● **Work item**
Please restate the data below word for word, omitting all images.

● **Recorded data**
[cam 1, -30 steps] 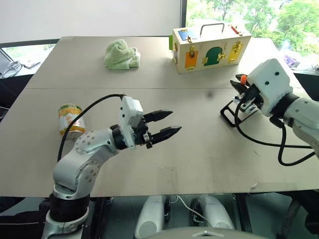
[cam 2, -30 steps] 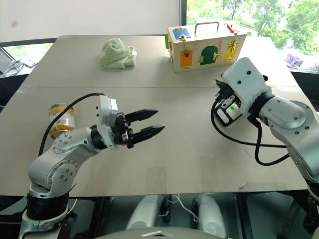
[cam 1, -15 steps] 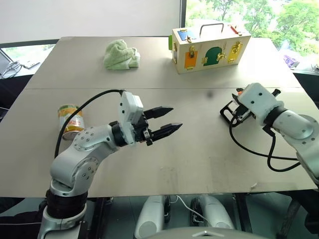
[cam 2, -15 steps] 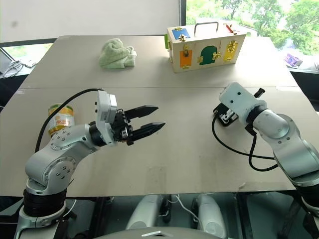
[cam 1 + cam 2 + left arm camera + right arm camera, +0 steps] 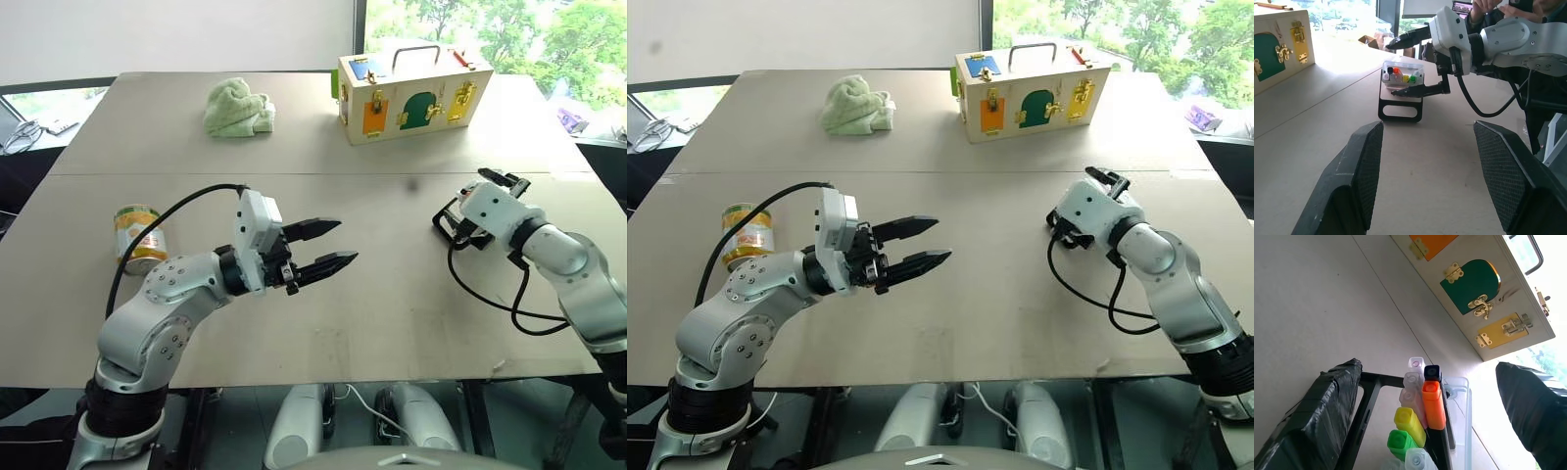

● **Your solution**
[cam 1, -30 steps] 
[cam 2, -30 steps] 
[cam 1, -15 steps] 
[cam 2, -15 steps] 
[cam 1 + cam 2 + left arm camera + right arm camera, +0 steps] 

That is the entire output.